ASSIGNMENT | For the data below, transcribe the part that opens with the line containing "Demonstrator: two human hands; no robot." and closes with the line containing "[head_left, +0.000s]", exactly and with no pictures.

SOURCE DATA |
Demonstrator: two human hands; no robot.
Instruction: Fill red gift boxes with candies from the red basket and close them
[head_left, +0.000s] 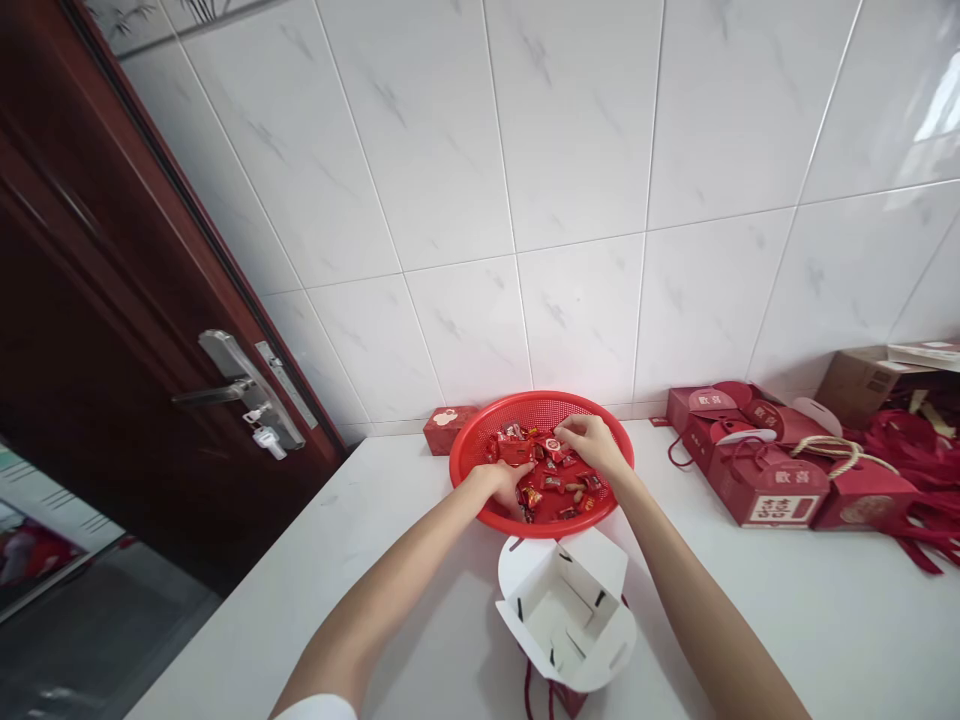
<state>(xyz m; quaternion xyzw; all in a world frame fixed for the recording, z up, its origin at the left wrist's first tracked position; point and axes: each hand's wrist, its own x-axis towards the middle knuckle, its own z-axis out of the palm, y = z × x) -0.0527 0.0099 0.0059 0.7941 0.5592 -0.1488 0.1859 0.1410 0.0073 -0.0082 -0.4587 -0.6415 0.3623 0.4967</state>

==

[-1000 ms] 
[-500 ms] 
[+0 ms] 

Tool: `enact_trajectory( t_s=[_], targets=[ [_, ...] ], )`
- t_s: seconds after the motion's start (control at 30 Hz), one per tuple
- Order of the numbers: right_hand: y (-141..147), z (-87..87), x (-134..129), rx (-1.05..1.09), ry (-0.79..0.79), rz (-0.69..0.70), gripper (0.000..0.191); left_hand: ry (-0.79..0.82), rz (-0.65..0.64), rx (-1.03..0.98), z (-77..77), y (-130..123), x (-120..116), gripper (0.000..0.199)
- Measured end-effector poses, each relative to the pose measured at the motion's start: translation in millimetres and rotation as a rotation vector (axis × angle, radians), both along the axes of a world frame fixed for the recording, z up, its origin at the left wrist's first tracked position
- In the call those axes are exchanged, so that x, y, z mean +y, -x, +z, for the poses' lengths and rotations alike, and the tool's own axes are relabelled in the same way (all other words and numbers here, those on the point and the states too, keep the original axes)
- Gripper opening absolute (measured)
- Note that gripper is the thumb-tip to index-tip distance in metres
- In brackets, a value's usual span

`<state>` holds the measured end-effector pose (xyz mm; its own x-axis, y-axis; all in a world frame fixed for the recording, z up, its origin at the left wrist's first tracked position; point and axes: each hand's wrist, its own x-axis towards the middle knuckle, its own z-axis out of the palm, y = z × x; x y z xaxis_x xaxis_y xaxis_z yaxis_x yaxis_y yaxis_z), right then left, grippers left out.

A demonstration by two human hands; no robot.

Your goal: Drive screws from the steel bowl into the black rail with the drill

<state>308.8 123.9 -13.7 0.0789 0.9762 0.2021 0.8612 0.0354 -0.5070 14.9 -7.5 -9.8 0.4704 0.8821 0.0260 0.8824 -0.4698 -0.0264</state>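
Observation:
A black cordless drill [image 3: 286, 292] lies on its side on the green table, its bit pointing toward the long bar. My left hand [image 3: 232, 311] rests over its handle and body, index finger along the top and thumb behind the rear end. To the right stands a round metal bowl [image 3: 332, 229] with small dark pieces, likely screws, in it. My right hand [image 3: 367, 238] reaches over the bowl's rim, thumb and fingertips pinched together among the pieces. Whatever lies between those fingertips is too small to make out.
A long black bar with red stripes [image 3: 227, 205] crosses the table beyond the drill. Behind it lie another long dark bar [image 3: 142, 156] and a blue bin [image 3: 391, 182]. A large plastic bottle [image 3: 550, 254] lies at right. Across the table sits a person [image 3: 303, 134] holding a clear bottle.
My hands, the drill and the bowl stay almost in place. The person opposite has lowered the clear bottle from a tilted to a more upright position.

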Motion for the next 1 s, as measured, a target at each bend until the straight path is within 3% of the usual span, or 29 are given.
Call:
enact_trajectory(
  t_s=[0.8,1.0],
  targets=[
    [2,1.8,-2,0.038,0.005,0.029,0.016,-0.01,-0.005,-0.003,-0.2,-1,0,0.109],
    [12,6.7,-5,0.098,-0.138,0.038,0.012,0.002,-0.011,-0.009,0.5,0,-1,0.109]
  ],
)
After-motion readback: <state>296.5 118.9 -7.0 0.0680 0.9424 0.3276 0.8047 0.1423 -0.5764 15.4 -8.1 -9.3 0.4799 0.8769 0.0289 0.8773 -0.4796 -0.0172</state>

WRITTEN RESPONSE |
Demonstrator: two human hands; no robot.
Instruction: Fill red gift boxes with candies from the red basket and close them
[head_left, +0.000s] 

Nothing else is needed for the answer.